No other strategy even comes close.
How could it be that the strong performance of contrarian-style strategies persists over time? One would expect that as the secret got out, more would convert to this style of investing and gradually compete away the opportunity for excess returns. Yet the secret has been out for a long time. Graham and Dodd wrote their seminal book on value investing 80 years ago. Since then, many studies have noted the persistent performance of value-oriented strategies, and the impressive track records of its practitioners have been impossible to ignore.
Nonetheless, the opportunity to generate solid long-term investment returns from these types of strategies endures.
Why does this persistent opportunity to outperform via value strategies exist? Should we expect it to continue to exist? Research in behavioral finance and our own Investment experience offer some answers.
Behavioral finance
Market prices are directly influenced by human behavior, because price is established by investment choices. Humans have many increasingly well-understood biases and cognitive flaws that result in predictable errors in how we evaluate investment opportunities.
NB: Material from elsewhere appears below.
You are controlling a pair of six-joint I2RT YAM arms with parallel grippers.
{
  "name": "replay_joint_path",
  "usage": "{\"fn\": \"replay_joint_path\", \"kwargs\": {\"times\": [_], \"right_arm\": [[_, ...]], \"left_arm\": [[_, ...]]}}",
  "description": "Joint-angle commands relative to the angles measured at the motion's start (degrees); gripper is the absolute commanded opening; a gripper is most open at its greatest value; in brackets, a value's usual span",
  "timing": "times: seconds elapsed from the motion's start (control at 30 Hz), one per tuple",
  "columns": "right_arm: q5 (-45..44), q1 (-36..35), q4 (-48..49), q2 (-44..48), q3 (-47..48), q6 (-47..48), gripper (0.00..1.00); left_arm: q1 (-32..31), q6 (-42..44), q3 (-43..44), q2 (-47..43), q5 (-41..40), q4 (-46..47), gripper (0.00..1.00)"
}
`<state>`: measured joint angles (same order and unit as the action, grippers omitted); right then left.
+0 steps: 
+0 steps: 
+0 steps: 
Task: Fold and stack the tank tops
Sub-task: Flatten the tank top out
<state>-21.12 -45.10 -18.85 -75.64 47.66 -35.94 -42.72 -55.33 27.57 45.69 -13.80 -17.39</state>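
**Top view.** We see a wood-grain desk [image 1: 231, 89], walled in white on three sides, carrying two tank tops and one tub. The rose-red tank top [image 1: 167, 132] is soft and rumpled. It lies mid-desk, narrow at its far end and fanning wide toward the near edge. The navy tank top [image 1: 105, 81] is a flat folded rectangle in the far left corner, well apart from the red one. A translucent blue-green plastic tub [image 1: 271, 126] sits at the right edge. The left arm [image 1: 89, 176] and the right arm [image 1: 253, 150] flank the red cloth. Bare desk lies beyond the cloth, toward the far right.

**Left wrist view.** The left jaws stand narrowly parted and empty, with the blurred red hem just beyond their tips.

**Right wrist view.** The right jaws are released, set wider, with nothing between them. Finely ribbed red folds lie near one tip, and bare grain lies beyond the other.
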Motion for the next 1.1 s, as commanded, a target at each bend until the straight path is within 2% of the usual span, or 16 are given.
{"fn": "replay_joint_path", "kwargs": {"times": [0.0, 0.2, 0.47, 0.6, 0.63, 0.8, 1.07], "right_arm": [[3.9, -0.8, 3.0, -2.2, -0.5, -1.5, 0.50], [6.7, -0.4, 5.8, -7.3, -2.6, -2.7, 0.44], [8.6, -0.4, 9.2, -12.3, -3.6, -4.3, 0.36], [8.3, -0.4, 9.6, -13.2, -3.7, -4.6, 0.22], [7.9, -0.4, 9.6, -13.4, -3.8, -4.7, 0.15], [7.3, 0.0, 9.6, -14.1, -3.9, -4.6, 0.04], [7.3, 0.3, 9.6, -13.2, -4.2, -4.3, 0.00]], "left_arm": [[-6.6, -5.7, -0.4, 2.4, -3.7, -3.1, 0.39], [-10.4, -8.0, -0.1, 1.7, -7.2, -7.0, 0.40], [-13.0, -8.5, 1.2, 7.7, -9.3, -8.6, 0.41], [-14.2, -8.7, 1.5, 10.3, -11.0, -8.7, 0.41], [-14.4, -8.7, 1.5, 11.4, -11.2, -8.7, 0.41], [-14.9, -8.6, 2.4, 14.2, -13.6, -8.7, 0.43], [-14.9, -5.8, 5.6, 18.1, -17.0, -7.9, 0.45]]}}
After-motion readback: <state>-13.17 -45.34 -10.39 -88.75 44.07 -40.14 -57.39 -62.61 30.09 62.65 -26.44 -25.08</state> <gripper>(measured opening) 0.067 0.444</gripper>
It is not very interesting that humans can be “predictably irrational” (to borrow Dan Ariely’s phrase). If individual investors behave in uncorrelated ways, then individual misjudgments might cancel each other out, resulting in an efficient, wisdom-of-the-crowd market where price and value rarely diverge. However, such an efficient market is fantasy. It is not what we have observed in the historical record or encountered in our own investing.
Instead, we have witnessed investors collectively and repeatedly focusing on developments other than companies’ operating results. When investors do this, companies’ share prices and intrinsic values can materially diverge, creating opportunities to profit when price and value eventually reconvene. Therefore, of the many behavioral finance topics that explain why individual investors make bad decisions, we discuss a few that explain why investors often (mis)behave in the highly correlated manner required for great investment opportunities to emerge.
Recency bias
One well-established behavioral bias is the tendency to give greater weight to more recent experiences than those from longer ago. Wikipedia provides a simple example of how this bias affects people in their everyday lives:
If a driver sees an equal total number of red cars as blue cars during a long journey, but there happens to be a glut of red cars at the end of the journey, they are likely to conclude there were more red cars than blue cars throughout the drive.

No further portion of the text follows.